### Preliminaries

#### Definition

Given the dataset $(X, y)$ of size $n \in \mathbb{N}$ having $K \in \mathbb{N}$ variables, where $X \in \mathbb{R}^{n \times K}$ and $y \in \mathbb{R}^n$. 

Suppose that there exists a function $f: \mathbb{R}^{1 \times K} \rightarrow \mathbb{R}, x_n \rightarrow y_n$ ($x_n \in \mathbb{R}^{1 \times K}$ and $y_n \in \mathbb{R}$). Regression tasks require us to approximate this function $f$ using the provided dataset.

Suppose $y_n$ is linearly dependent on $x_n$. We therefore assume that $f$ is a linear function. Hence it will have a form of 
$$
    y_n = f(x_n) =\beta_0 + x_n \beta \in \mathbb{R}
$$
where $\beta \in \mathbb{R}^K$ and $\beta_0 \in \mathbb{R}$.

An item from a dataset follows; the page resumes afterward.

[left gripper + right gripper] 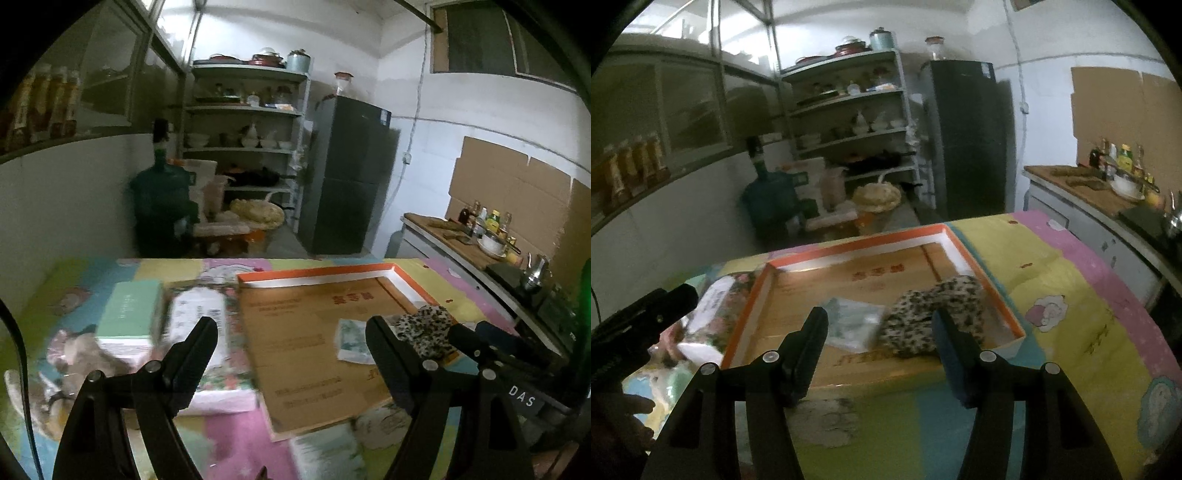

Our objective is to approximate $f$ so that $x_n \beta$ is closed to $y_n$ as much as posible. In the other words, we are going to minize the Sum-of-Square Error Function:
$$
    E(X, y, \beta) = \frac{1}{2}\sum_{i=1}^n{(y_n - f(x_n))^2} = \frac{1}{2}\sum_{i=1}^n{(y_n - x_n \beta)^2} = \frac{1}{2} ||y - \beta X||^2
$$
The term $\frac{1}{2}$ is prefixed for later convenience in derivative computation.

The linear function $f$ is depent on the parameter $\beta$. So we can reformulate the problem as:
$$
    \beta* = argmin_{\beta}(E(X, y, \beta))
$$

#### Ordinary Least Square Estimator
Given a linear regression model under the following form:

$$
    y = X\beta + \varepsilon = \sum_{i=1}^D \beta_i x_i + \varepsilon
$$

The estimator for this linear regression model having the form

$$
    \hat{\beta} = (X^TX)^{-1} X^Ty
$$

is called the **Ordinary Least Square** (OLS) estimator for the above linear regression model.

According to Gauss-Markov theorem, OLS estimator has the lowest *sampling variance* (see below) among estimators in the class of *linear unbiased estimator* (see below) given the two following assumptions:
- The errors in the linear regression model are uncorrelated.
- The errors in the linear regression model all have zero expectation and equal variances.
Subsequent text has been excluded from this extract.